Activity:
Restrict the output to the lines below starting at the one that contains "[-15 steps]" and ending at the one that contains "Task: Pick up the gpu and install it", and restate them word for word, both ends included.

[Dataset excerpts — start]

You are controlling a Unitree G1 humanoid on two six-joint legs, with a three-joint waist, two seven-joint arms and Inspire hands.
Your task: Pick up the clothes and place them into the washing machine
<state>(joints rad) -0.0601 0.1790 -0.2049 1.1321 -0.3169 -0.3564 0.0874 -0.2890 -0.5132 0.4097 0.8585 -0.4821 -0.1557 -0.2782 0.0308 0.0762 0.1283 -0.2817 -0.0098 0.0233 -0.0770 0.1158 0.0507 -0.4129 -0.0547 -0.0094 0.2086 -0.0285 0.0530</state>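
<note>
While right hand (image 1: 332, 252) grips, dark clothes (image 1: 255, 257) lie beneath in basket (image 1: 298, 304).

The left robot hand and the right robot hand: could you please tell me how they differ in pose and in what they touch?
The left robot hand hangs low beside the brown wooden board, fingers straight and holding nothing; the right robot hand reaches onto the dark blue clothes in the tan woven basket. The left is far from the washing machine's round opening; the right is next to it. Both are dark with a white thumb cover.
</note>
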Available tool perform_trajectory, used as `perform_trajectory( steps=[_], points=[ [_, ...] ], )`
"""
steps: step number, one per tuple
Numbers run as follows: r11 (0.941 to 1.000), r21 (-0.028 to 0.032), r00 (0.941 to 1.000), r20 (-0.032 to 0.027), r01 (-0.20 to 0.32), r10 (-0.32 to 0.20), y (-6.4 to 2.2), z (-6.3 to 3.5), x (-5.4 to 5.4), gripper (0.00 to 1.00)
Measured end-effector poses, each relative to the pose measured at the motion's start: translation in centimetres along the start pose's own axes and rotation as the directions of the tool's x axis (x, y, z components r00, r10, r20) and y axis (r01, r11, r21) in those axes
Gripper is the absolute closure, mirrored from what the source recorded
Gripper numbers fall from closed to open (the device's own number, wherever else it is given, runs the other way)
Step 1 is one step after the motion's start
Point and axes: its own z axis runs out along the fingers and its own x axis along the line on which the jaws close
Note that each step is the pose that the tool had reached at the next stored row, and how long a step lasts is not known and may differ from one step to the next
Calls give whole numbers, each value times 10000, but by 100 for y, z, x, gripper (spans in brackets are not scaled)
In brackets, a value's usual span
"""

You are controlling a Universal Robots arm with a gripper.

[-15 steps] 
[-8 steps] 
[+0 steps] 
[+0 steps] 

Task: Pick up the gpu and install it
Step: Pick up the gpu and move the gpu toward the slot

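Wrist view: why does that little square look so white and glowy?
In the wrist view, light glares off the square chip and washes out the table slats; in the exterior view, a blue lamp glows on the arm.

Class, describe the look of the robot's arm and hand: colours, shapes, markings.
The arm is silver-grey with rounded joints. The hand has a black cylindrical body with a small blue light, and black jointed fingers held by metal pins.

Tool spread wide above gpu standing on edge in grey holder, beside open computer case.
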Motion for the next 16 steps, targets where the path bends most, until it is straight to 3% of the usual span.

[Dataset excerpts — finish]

Result of the task:
[-15 steps] 
[-8 steps] 
[+0 steps] 
[+0 steps] 

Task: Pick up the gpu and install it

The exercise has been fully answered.